His life is the subject of ‘To the Knife: The Biography of Major Peter Keenan, 8th Pennsylvania Cavalry’ by Charles C. Kelsey. His famous charge which is on a par with the Charge of the Light Brigade a decade earlier is also immortalised in the following poem by George Parsons Lathrop (1851-1898).

KEENANS CHARGE

The Battle of Chancellorsville, 1863

The sun had set;

The leaves with dew were wet:

Down fell a bloody dusk

On the woods, that second day of May,

Where Stonewall’s corps, like a beast of prey,

Tore through with angry tusk.

“They’ve trapped us, boys!”

Rose from our flank a voice.

With a rush of steel and smoke

On came the rebels straight,

Eager as love and wild as hate;

And our line reeled and broke;

Broke and fled.

Not one stayed—but the dead!

With curses, shrieks, and cries,

Horses and wagons and men

Tumbled back through the shuddering glen,

And above us the fading skies.

There’s one hope, still—

Those batteries parked on the hill!

“Battery, wheel!” (‘mid the roar)

“Pass pieces; fix prolonge to fire

Retiring. Trot!” In the panic dire

A bugle rings “Trot!”—and no more.

The horses plunged,

The cannon lurched and lunged,

To join the hopeless rout.

But suddenly rode a form

Calmly in front of the human storm,

With a stern, commanding shout:

“Align those guns!”

(We knew it was Pleasanton’s.)

The cannoneers bent to obey,

And worked with a will at his word;

And the black guns moved as if they had heard.

But, ah, the dread delay!

“To wait is crime;

O God, for ten minutes’ time!”

The General looked around.

There Keenan sat, like a stone,

With his three hundred horse alone,

Less shaken than the ground.

“Major, your men?”

“Are soldiers, General.” “Then

Charge, Major! Do your best;

Hold the enemy back at all cost,

Till my guns are placed;—else the army is lost.

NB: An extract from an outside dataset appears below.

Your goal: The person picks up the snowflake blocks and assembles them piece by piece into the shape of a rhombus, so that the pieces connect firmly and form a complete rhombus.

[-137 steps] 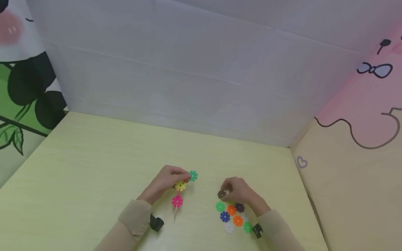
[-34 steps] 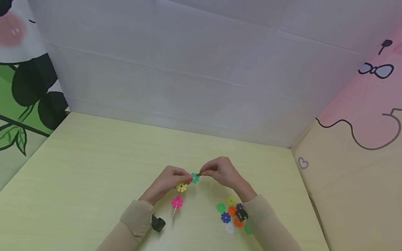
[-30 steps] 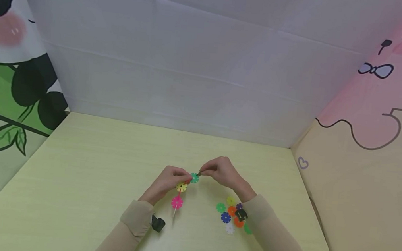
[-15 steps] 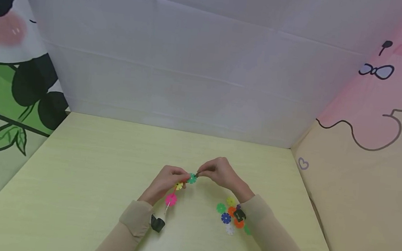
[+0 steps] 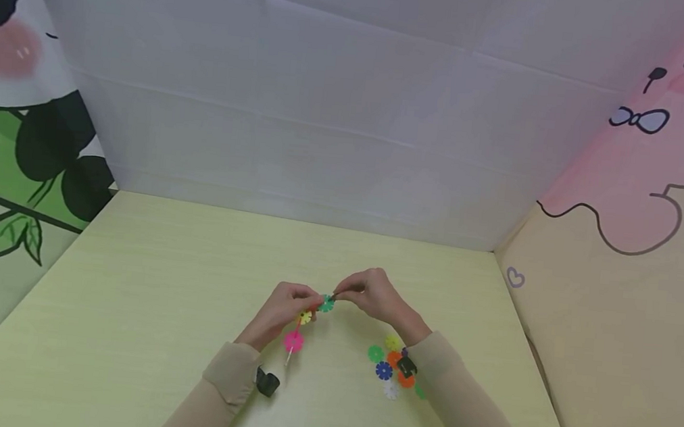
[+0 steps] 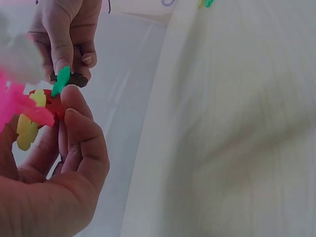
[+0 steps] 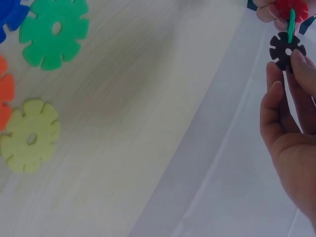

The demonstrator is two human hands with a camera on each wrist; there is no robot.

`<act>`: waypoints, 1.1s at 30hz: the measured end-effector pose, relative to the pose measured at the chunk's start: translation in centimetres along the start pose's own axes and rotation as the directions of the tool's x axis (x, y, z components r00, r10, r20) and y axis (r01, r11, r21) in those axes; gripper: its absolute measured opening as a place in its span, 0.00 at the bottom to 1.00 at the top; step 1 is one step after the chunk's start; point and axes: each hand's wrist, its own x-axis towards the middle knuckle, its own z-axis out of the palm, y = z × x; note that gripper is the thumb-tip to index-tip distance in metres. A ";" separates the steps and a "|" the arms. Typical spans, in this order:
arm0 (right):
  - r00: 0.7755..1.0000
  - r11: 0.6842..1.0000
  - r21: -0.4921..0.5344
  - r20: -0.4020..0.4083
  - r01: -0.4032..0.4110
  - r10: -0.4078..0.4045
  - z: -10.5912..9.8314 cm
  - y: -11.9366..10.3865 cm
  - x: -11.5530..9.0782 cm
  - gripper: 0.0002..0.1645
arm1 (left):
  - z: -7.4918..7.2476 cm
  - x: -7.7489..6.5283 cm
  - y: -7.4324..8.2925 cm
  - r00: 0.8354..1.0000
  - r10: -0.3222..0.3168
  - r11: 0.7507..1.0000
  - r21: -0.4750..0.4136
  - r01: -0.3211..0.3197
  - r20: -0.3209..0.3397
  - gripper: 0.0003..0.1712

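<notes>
In the head view my left hand point(image 5: 281, 310) holds a chain of notched plastic discs, pinching its red disc point(image 6: 54, 104). Below hang a yellow disc point(image 5: 305, 317), a pink disc point(image 5: 293, 341) and a white disc point(image 5: 289, 357) seen edge-on. A green disc point(image 5: 326, 304) sticks out from the red one toward my right hand point(image 5: 374, 294). Between thumb and fingers that hand pinches a dark brown disc point(image 7: 280, 48). In the right wrist view the green disc stands edge-on at the dark disc's upper rim, overlapping it, their notches meeting crosswise.
On the table point(image 5: 191, 261), below my right forearm, lies a loose group of discs, among them a blue disc point(image 5: 384, 370), a light green disc point(image 5: 375, 354) and a yellow-green disc point(image 7: 30, 136). My right wrist camera point(image 5: 406, 366) hides part of them. A grey cloth wall point(image 5: 324, 137) stands behind.
My right hand has lifted the dark disc from the group and carried it left to the green disc. Over the last second it edged slightly left, and the chain's lower end swung left.
</notes>
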 end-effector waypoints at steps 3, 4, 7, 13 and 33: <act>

You die to save the rest!”

By the shrouded gleam of the western skies,

Brave Keenan looked into Pleasanton’s eyes

For an instant—clear, and cool, and still;

Then, with a smile, he said: “I will.”

“Cavalry, charge!” Not a man of them shrank.

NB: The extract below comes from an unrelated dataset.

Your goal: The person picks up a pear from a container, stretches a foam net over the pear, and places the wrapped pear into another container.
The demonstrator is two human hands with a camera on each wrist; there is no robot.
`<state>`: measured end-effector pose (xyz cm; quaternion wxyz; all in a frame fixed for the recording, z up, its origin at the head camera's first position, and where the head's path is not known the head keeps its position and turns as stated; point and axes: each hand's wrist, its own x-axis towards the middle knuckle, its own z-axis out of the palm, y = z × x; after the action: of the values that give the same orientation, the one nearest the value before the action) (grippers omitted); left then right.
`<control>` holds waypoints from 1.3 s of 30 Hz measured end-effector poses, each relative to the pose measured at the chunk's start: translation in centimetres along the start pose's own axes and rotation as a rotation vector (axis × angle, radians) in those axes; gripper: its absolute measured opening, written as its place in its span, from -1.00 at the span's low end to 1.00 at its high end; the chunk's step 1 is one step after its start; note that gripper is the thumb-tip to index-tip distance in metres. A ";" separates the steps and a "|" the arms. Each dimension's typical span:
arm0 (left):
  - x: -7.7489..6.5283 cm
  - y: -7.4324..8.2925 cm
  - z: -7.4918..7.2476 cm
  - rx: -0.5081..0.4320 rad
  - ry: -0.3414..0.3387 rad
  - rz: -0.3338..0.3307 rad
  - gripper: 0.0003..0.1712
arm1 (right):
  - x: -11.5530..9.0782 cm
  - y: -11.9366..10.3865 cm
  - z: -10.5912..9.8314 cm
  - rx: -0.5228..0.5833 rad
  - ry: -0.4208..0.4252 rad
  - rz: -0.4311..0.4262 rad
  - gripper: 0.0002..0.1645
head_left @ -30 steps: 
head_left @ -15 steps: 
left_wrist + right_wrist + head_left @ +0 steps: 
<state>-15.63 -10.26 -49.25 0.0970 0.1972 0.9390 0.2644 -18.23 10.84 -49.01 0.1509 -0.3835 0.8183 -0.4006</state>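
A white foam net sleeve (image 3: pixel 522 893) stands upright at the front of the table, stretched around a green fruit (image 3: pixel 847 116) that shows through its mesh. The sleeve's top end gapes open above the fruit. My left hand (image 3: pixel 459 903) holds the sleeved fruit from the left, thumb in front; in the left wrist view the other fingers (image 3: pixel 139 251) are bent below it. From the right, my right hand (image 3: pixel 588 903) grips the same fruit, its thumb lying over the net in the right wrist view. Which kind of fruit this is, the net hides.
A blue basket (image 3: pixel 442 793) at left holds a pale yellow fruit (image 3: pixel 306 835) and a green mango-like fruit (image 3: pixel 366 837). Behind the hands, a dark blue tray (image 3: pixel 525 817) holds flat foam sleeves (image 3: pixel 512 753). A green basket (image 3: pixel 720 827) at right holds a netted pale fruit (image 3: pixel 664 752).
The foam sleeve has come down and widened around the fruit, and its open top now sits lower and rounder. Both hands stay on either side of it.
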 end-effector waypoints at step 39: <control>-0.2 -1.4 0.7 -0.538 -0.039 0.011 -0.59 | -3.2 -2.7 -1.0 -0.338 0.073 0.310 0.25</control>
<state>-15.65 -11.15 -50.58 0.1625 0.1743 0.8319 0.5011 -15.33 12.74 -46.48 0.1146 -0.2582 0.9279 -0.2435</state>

Their sharp, full cheer, from rank to rank,

Rose joyously, with a willing breath—

Rose like a greeting hail to death.

Then forward they sprang, and spurred, and clashed;

Shouted the officers, crimson-sashed;

Rode well the men, each brave as his fellow,

In their faded coats of blue and yellow;

And above in the air, with an instinct true,

Like a bird of war their pennon flew.

With clank of scabbards and thunder of steeds

And blades that shine like sunlit reeds,

And strong brown faces bravely pale

For fear their proud attempt should fail,

Three hundred Pennsylvanians close

On twice ten thousand gallant foes.

Line after line the troopers came

To the edge of the wood that was ring’d with flame;

Rode in, and sabred, and shot— and fell;

Nor came back one his wounds to tell.

And full in the midst rose Keenan tall

In the gloom, like a martyr awaiting his fall,

While the circle-stroke of his sabre, swung

Round his head, like a halo there, luminous hung.

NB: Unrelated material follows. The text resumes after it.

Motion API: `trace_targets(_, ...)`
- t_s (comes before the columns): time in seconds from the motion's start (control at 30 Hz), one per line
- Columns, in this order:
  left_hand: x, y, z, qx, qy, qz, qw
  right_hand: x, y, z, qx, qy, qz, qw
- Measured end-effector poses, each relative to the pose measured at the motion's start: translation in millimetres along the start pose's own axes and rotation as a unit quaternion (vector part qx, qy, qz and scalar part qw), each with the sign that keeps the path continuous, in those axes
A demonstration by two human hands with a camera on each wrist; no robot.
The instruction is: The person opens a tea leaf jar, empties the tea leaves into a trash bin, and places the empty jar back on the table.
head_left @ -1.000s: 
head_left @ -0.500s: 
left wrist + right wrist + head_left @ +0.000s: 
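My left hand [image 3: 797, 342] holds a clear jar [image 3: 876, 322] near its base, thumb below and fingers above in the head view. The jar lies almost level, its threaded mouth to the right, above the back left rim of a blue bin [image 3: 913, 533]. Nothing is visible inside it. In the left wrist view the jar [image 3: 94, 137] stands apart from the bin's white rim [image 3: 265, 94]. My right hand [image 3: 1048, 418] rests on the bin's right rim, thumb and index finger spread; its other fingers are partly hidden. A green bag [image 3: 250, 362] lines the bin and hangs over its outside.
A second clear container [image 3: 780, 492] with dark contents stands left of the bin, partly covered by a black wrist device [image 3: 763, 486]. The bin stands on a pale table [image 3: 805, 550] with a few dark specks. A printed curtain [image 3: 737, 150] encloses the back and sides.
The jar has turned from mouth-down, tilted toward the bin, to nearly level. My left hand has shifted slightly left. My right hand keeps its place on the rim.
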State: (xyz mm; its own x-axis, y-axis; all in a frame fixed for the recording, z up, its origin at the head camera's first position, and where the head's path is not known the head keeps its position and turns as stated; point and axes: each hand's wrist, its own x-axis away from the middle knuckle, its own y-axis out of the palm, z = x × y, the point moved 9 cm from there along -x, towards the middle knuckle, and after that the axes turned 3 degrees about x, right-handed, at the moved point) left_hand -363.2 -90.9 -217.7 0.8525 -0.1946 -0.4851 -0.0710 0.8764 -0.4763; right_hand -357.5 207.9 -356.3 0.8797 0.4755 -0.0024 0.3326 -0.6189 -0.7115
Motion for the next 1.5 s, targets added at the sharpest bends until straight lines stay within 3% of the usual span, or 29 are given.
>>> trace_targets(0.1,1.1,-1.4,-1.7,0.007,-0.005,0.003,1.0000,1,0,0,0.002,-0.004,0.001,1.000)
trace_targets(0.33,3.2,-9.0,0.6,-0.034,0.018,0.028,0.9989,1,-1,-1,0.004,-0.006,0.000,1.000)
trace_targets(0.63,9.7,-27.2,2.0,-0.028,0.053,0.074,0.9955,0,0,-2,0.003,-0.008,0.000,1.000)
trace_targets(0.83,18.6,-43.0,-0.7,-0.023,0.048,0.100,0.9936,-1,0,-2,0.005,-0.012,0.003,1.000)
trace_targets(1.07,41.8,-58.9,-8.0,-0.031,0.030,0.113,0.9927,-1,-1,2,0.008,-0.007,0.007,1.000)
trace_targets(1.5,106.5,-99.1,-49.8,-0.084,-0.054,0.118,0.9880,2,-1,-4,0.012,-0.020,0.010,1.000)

Line after line—aye, whole platoons,

Struck dead in their saddles, of brave dragoons

By the maddened horses were onward borne

And into the wavering vortex flung, trampled and torn;

As Keenan fought with his men, side by side.

So they rode, till there were no more to ride.

But over them, lying there shattered and mute,

What deep echo rolls?—’Tis a death-salute

From the cannon in place; for, heroes, you braved

Your fate not in vain; the army was saved!

Over them now—year following year—

Over the graves the pine-cones fall,

And the whippoorwill chants his spectre-call;

But they stir not again: they raise no cheer.

They have ceased. But their glory shall never cease,

Nor their light be quenched in the light of peace.

The rush of their charge is resounding still

That saved the army at Chancellorsville.